Adults who treat strangers as well as family are scarce indeed in this world, even within societies where the principle is universally inculcated in children by all of church, school and family.
If what you say of Indian culture is true -- well, such is the world norm.
Are you really equating dishonesty and valuing family over strangers? Do you believe there's no way to value family over strangers, without cheating and being dishonest?
When taken to an extreme, self-preserving behaviors may be considered enablement - something actually harmful to the growth and ultimate potential of an individual in certain contexts. The ultra-wealthy dynasties to an extent practice both nepotism and meritocratic beliefs within their private lives. People rarely seem to think that coddled children (aside from perhaps literal royalty) are a net positive across cultures and history, for example. I have “people of means” relatives but they have not been a material factor in my successes (nor failures) and while they may help family to some extent, it is well understood how entangling money and family can ruin both things and the policy is to assist where it makes sense long-term but that earning your place is important for both family honor and sustainability. Lying / cheating has a time and place (primarily to save one’s family from peril or to correct injustices and wrongs against the family) but when it comes to measuring raw merit at least my family to my understanding, despite many old world tendencies, does not compromise here.
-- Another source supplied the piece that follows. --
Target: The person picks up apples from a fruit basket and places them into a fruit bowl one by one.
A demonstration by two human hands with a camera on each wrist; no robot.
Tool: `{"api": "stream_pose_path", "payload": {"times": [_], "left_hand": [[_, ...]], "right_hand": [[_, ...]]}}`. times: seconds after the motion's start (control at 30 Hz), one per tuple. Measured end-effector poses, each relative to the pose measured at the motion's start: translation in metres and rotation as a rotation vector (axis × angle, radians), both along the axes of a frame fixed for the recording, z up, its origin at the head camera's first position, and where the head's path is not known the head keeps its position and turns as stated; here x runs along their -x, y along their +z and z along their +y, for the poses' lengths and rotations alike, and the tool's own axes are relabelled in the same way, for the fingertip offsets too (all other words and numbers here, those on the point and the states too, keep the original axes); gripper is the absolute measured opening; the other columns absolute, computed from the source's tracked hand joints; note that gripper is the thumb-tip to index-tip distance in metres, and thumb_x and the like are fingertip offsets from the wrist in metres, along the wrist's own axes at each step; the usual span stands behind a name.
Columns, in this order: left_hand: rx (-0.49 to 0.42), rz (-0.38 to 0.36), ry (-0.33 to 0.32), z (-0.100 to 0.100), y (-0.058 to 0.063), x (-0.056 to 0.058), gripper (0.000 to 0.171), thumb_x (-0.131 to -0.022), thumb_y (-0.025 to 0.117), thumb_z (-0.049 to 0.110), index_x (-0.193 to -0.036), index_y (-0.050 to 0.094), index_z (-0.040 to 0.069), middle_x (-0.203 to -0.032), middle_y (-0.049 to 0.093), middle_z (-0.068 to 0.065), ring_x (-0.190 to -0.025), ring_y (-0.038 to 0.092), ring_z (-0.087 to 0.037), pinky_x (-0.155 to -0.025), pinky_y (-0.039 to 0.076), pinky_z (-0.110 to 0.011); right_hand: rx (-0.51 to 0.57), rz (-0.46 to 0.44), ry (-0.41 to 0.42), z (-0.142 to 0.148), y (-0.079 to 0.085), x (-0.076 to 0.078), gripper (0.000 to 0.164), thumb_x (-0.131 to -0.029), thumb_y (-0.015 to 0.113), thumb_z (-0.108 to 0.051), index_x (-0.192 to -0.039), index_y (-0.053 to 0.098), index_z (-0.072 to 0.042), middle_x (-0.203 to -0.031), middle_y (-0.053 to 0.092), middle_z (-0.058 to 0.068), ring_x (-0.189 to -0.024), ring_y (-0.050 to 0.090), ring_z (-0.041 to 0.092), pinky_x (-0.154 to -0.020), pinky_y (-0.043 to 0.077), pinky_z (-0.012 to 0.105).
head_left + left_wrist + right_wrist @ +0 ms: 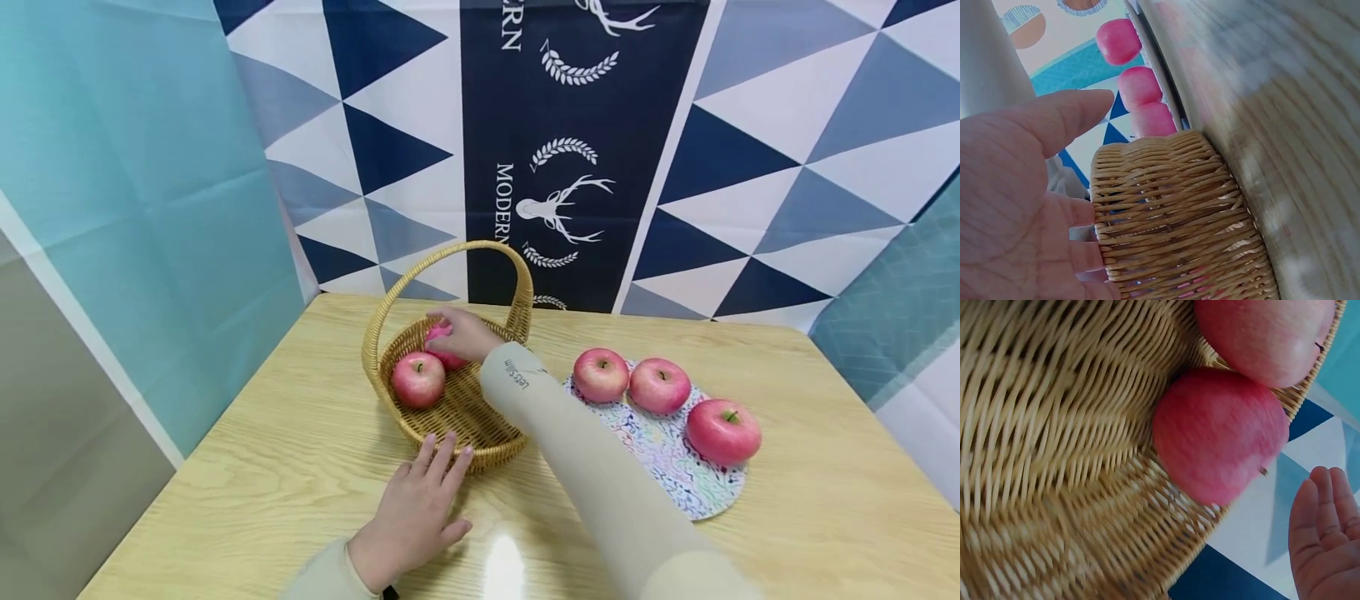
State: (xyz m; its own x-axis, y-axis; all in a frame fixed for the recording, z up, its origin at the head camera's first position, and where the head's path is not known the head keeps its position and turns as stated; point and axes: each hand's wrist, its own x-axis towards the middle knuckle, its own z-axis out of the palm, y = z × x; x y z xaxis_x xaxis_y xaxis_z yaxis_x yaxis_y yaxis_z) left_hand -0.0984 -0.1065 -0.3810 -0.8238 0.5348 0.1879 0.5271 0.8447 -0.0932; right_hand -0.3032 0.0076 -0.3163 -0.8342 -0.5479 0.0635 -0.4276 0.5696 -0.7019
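A wicker basket with a tall arched handle holds two apples. One pink-red apple lies at its left side; a deeper pink apple lies behind it, partly covered by my right hand. In the right wrist view, the fingers of that hand are extended beside the redder apple, with a gap between them. My left hand has its fingers spread, the tips touching the basket's front rim. In the left wrist view, its fingers lie against the woven side.
Right of the basket, a colourfully patterned round mat bears three apples, partly behind my right forearm. The wooden table meets a patterned cloth backdrop behind the basket. A teal cloth hangs at left.
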Motion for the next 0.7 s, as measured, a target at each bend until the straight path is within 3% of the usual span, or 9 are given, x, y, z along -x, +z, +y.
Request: {"api": "stream_pose_path", "payload": {"times": [0.13,0.33,0.57,0.7], "left_hand": [[0.009,0.028,-0.004,0.002,-0.001,0.000,0.081,-0.080,0.069,0.054,-0.141,0.045,0.007,-0.144,0.042,-0.019,-0.128,0.044,-0.038,-0.081,0.052,-0.044],[0.011,0.032,0.006,-0.001,-0.002,0.000,0.081,-0.080,0.068,0.055,-0.142,0.045,0.008,-0.144,0.042,-0.018,-0.128,0.045,-0.037,-0.082,0.051,-0.045],[0.028,0.051,-0.002,-0.004,-0.002,0.002,0.080,-0.081,0.067,0.056,-0.143,0.044,0.009,-0.144,0.043,-0.017,-0.128,0.045,-0.034,-0.082,0.051,-0.043],[0.029,0.074,-0.006,-0.004,-0.003,0.002,0.080,-0.080,0.067,0.056,-0.141,0.046,0.009,-0.143,0.044,-0.017,-0.127,0.047,-0.034,-0.081,0.051,-0.042]], "right_hand": [[-0.042,-0.002,0.003,-0.011,-0.008,0.000,0.056,-0.087,0.068,-0.014,-0.138,0.049,-0.001,-0.125,0.058,0.021,-0.114,0.056,0.031,-0.097,0.043,0.040],[-0.161,0.032,0.128,-0.032,-0.018,0.000,0.059,-0.086,0.069,-0.014,-0.140,0.046,-0.002,-0.140,0.050,0.014,-0.128,0.046,0.028,-0.105,0.036,0.038],[-0.276,0.009,0.106,-0.037,-0.030,0.002,0.063,-0.077,0.074,-0.011,-0.137,0.053,-0.010,-0.129,0.059,0.008,-0.107,0.056,0.019,-0.091,0.045,0.030],[-0.409,0.016,0.169,-0.036,-0.029,-0.004,0.071,-0.074,0.075,-0.018,-0.140,0.050,-0.017,-0.132,0.056,0.008,-0.116,0.052,0.020,-0.093,0.045,0.032]]}}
>What you call "cheating and dishonesty" most of the world's population thinks of as nothing other than valuing the good of self and family ahead of that of strangers.
And who said that that's noble?
If everybody did the same and had no moral limits of putting "the good of self and family ahead of that of strangers", then society would be a hellhole.
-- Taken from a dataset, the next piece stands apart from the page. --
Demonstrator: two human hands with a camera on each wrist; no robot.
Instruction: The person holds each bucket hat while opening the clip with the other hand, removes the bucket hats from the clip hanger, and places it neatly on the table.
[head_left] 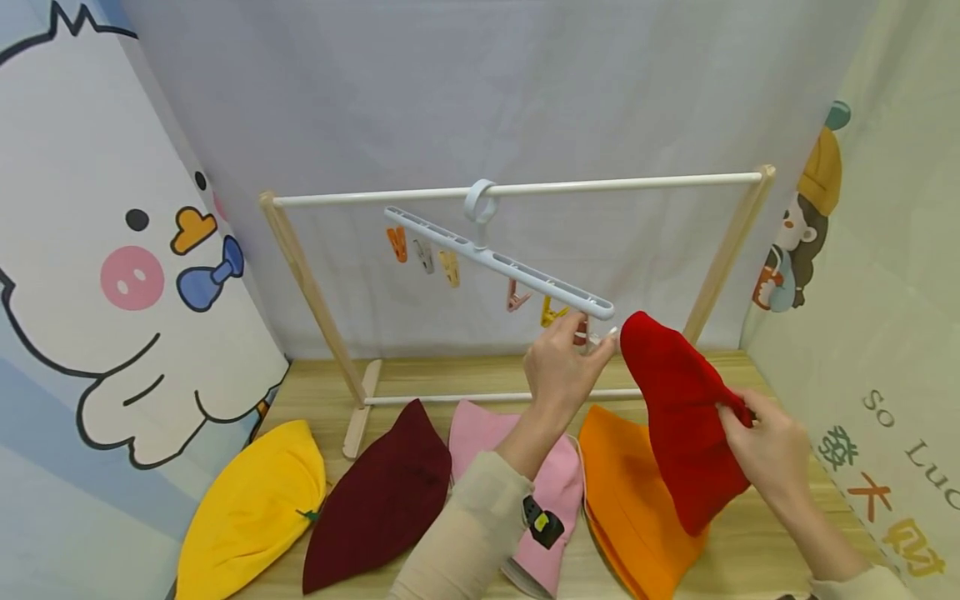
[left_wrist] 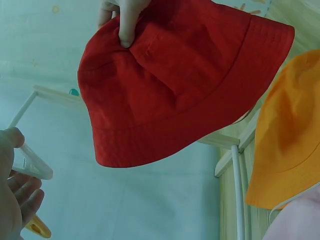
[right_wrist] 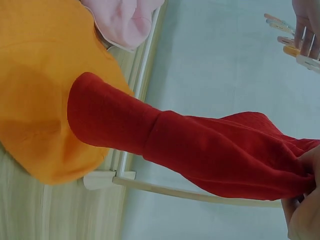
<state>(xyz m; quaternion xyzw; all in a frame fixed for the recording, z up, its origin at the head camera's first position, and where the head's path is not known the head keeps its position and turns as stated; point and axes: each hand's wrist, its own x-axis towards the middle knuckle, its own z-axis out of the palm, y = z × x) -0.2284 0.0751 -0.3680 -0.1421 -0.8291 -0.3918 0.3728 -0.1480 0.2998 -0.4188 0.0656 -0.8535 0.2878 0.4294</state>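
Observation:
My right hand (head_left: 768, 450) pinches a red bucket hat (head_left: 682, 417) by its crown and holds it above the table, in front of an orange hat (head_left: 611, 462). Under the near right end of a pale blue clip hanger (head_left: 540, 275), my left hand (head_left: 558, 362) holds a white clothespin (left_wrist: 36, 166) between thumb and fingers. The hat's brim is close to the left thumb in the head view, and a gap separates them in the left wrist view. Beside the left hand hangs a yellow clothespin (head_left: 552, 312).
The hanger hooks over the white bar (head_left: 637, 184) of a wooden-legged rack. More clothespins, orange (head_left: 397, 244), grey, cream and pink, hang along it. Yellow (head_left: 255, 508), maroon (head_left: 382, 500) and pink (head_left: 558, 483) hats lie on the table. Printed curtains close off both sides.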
In fact, it would also come to bite them and their family in the ass too, because society would be a hellhole for them as well. Others can play the game of putting "the good of self and family ahead of that of strangers" as well, and to them its yourself and your family who are the strangers.
>Adults who treat strangers as well as family are scarce indeed in this world
You don't have to "treat strangers as well as family" to not cheat in exams.
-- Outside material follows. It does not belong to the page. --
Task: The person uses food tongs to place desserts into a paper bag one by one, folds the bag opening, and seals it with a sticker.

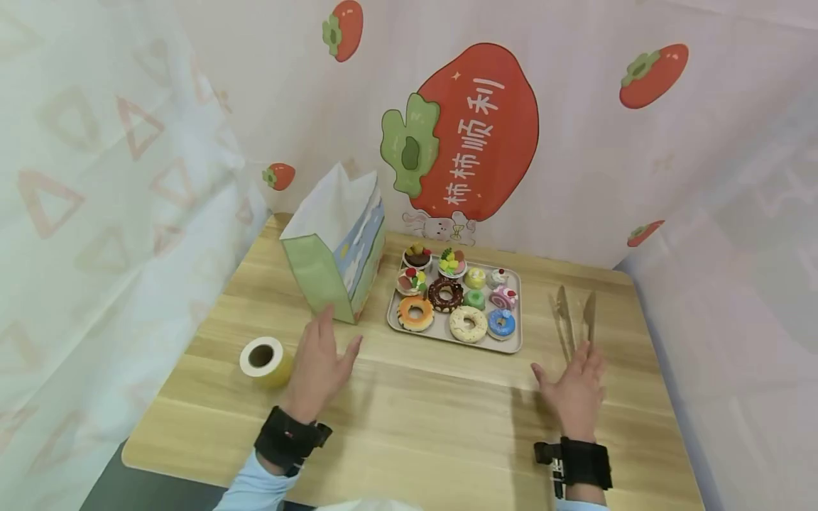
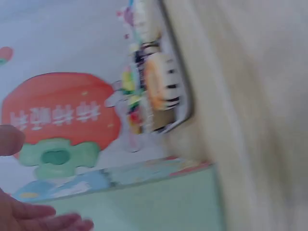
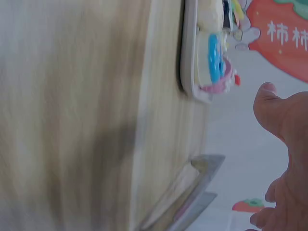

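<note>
My left hand (image 1: pixel 319 369), fingers spread, hovers over the table between a roll of yellow tape (image 1: pixel 276 369) and a green paper bag (image 1: pixel 319 273) with a blue cloud-patterned side. In the left wrist view its fingertips (image 2: pixel 38 219) overlap the bag. On the right, my right hand (image 1: pixel 575 394) has its thumb apart from its fingers, at the near end of metal tongs (image 1: pixel 589 312) that lie on the table. The right wrist view shows the tongs (image 3: pixel 187 192) beside that hand. Neither hand holds anything.
A tray (image 1: pixel 455 345) of toy pastries stands at the back middle, with an orange donut (image 1: pixel 415 323), a chocolate donut (image 1: pixel 438 301), a cream donut (image 1: pixel 459 331), a blue donut (image 1: pixel 502 331) and several small cakes. Printed curtains (image 1: pixel 575 184) hang behind and at the sides.
</note>
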### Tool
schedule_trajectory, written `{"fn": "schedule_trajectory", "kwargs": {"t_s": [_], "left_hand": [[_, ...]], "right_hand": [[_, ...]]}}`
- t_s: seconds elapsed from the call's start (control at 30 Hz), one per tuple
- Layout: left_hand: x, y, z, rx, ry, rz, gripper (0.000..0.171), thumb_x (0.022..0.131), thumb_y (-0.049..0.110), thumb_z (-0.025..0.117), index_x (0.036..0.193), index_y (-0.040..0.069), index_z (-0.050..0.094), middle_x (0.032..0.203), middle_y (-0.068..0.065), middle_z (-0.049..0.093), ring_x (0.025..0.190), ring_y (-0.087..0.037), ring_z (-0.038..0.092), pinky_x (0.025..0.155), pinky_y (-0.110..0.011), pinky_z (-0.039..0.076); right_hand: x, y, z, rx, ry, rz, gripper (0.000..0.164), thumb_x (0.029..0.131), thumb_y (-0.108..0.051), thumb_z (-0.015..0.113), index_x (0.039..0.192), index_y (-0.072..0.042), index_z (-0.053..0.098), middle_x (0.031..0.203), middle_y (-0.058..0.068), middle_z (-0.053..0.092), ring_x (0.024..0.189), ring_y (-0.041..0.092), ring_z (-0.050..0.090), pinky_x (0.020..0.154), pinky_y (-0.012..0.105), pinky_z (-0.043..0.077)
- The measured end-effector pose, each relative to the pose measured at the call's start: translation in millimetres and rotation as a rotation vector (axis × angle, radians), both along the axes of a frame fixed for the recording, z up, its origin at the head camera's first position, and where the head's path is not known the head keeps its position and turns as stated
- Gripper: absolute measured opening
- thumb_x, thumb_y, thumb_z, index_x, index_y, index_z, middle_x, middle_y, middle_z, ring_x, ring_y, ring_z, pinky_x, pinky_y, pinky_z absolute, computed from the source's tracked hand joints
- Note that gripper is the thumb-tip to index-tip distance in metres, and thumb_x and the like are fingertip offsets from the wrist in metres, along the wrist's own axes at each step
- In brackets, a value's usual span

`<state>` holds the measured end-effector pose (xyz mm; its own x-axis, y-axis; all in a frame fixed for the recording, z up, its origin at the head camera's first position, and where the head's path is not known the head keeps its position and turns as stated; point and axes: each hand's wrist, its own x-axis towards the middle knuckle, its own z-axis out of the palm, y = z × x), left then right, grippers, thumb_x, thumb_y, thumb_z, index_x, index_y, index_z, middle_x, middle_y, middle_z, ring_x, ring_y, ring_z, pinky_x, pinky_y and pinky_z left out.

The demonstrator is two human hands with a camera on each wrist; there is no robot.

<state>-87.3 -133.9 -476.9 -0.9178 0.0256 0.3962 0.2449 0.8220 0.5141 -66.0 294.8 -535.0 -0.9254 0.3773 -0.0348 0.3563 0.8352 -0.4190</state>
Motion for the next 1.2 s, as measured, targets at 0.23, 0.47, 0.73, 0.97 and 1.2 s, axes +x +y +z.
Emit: {"fn": "schedule_trajectory", "kwargs": {"t_s": [0.23,0.47,0.73,0.97,1.2], "left_hand": [[-22.2,-27.4,69.8,0.113,0.173,-0.098,0.045,0.091,0.016,0.067,0.126,-0.009,0.055,0.112,-0.024,0.064,0.096,-0.036,0.061,0.079,-0.046,0.051],[-80.1,-66.7,119.2,0.178,0.095,-0.117,0.042,0.096,0.014,0.058,0.13,-0.01,0.05,0.125,-0.028,0.056,0.114,-0.041,0.054,0.093,-0.053,0.046],[-145.6,-104.2,122.2,0.008,-0.422,-0.183,0.062,0.105,0.034,0.04,0.148,-0.01,0.032,0.14,-0.037,0.047,0.126,-0.051,0.051,0.102,-0.06,0.043],[-166.8,-103.8,127.6,-0.045,-0.623,-0.315,0.037,0.104,0.022,0.039,0.12,-0.003,0.06,0.107,-0.022,0.065,0.095,-0.032,0.067,0.082,-0.043,0.056],[-173.3,-102.4,133.8,-0.012,-0.691,-0.344,0.027,0.1,0.01,0.037,0.096,-0.001,0.061,0.076,-0.002,0.057,0.073,-0.015,0.058,0.067,-0.028,0.051]], "right_hand": [[-4.2,40.7,6.7,-0.057,-0.101,-0.016,0.11,0.094,-0.053,0.058,0.154,0.006,-0.013,0.158,0.036,-0.014,0.147,0.056,-0.003,0.106,0.078,0.015],[-11.0,75.3,-2.9,-0.158,-0.211,0.003,0.113,0.096,-0.055,0.052,0.148,0.009,-0.025,0.155,0.039,-0.02,0.144,0.059,-0.005,0.115,0.068,0.014],[-26.8,89.7,-10.6,-0.045,-0.299,0.11,0.105,0.096,-0.05,0.054,0.143,0.027,0.001,0.134,0.058,0.025,0.12,0.07,0.035,0.1,0.071,0.034],[-42.4,93.9,-13.5,0.011,-0.334,0.176,0.083,0.095,-0.041,0.057,0.131,0.029,0.031,0.125,0.054,0.038,0.111,0.066,0.044,0.096,0.067,0.038],[-57.2,96.1,-17.1,-0.068,-0.321,0.16,0.077,0.096,-0.037,0.057,0.13,0.026,0.031,0.12,0.05,0.045,0.106,0.06,0.052,0.085,0.06,0.047]]}}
You can still give your money to family and none to strangers, take care of family members in sickness and not strangers, protect family members when they're under attack but not strangers, give house and shelter to family members and not to strangers, etc.
Cheating exams and stealing someone's place (that they were actually worth it) doesn't imply you have to "treat strangers as well as family".
And how about caring about your family and kids enough to give them principles, and not make them cheaters, liars, cowards, and beggars who only value themselves and/or their family, and are otherwise useless weight to society?
What is unfortunate is that making moral decisions has a price. If you are trying to give the best life possible to your children, the price of honesty may be too high.
Instead, you may try to give your children a good enough life so they will be able to be the person you wish you could be. Children, here, can mean literal children, nieces, or close family friends who you want to be better than yourself.
Handicap to what? Certainly not material wealth. Morals aren't the first thing on your mind when you are trying to claw your way out of abject poverty.
Just saw this. The legacy to your children is to sacrifice for them, be honest with them about what you did, and trust them to do better than you were able to do. Hopefully, the advantage you give them will be enough they can start making the system more fair.
It's ugly, but honor and honesty are things you need to be able to afford.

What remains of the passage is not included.